- INSTRUCTIONS TO FOLLOW: Find the line containing "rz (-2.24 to" in the listing below. Repeat it exactly, along with each following line up to and including the one containing "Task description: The".
======== DATA EXTRACT ========
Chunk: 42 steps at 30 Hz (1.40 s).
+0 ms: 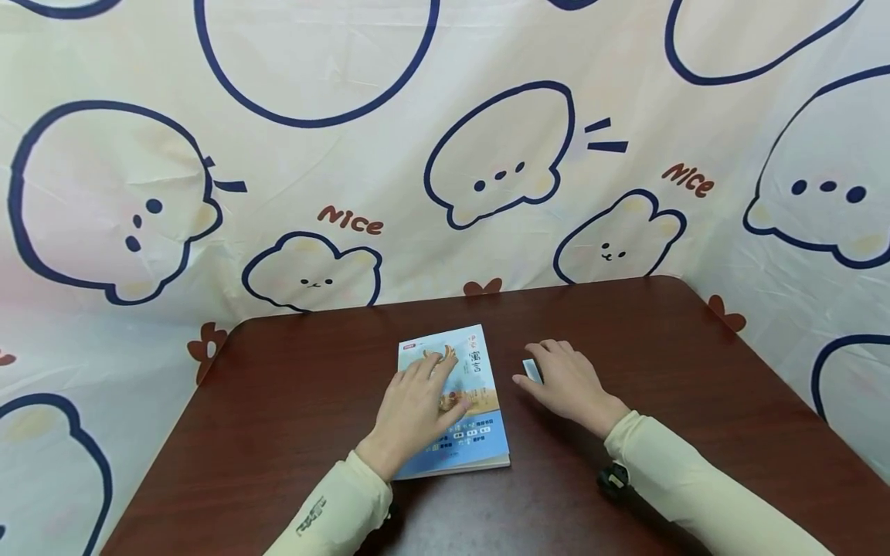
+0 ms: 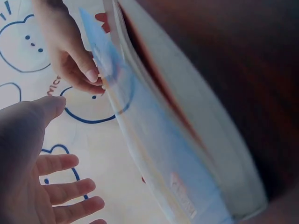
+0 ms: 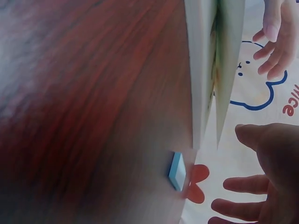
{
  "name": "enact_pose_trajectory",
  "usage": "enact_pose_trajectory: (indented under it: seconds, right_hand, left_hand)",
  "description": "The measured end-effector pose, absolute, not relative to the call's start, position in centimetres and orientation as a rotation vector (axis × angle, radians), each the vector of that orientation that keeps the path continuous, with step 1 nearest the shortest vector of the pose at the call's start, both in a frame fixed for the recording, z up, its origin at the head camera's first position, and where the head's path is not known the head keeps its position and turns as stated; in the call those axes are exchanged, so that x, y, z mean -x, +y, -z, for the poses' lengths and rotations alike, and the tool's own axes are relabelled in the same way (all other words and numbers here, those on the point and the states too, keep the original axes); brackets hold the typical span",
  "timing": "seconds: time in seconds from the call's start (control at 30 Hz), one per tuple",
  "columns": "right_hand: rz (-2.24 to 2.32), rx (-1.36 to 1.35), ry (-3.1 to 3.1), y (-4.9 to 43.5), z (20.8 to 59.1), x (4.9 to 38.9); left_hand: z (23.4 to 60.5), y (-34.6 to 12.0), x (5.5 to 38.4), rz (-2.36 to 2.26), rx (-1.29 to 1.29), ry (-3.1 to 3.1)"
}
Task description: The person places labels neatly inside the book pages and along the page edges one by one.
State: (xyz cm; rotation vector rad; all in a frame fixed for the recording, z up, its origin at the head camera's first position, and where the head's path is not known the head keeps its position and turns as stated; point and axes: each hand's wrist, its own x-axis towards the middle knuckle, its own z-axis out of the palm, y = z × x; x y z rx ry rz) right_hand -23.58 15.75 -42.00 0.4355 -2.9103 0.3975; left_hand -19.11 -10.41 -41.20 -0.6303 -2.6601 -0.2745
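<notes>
A paperback book point(image 1: 473, 444) with a blue illustrated cover lies on the table. Over its cover is my left hand point(image 1: 412, 401), fingers spread and relaxed, holding nothing. To the book's right, my right hand point(image 1: 572, 386) hovers with loosely bent fingers, beside a small flat white-and-blue block point(image 1: 531, 371) that its fingers overlap in the head view. In the right wrist view the block point(image 3: 177, 172) sits on the tabletop, apart from the right hand point(image 3: 280, 172). A gap shows between the book's point(image 3: 229, 56) cover and its pages there.
The dark reddish-brown table point(image 1: 278, 401) has rounded far corners. A pale cloth point(image 1: 389, 177) with cartoon bears hangs behind it and along both sides. A black device point(image 1: 614, 480) is strapped under the right wrist.
</notes>
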Motion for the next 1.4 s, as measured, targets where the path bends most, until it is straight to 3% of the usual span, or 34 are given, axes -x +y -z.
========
- RESULT FOR THIS TASK:
  "columns": "right_hand: rz (-2.24 to 2.32), rx (-1.36 to 1.35), ry (-3.1 to 3.1), y (-4.9 to 43.5), z (20.8 to 59.1), x (4.9 to 38.9); left_hand: z (23.4 to 60.5), y (-34.6 to 12.0), x (5.5 to 38.4), rz (-2.36 to 2.26), rx (-1.29 to 1.29), ry (-3.1 to 3.1)"
}
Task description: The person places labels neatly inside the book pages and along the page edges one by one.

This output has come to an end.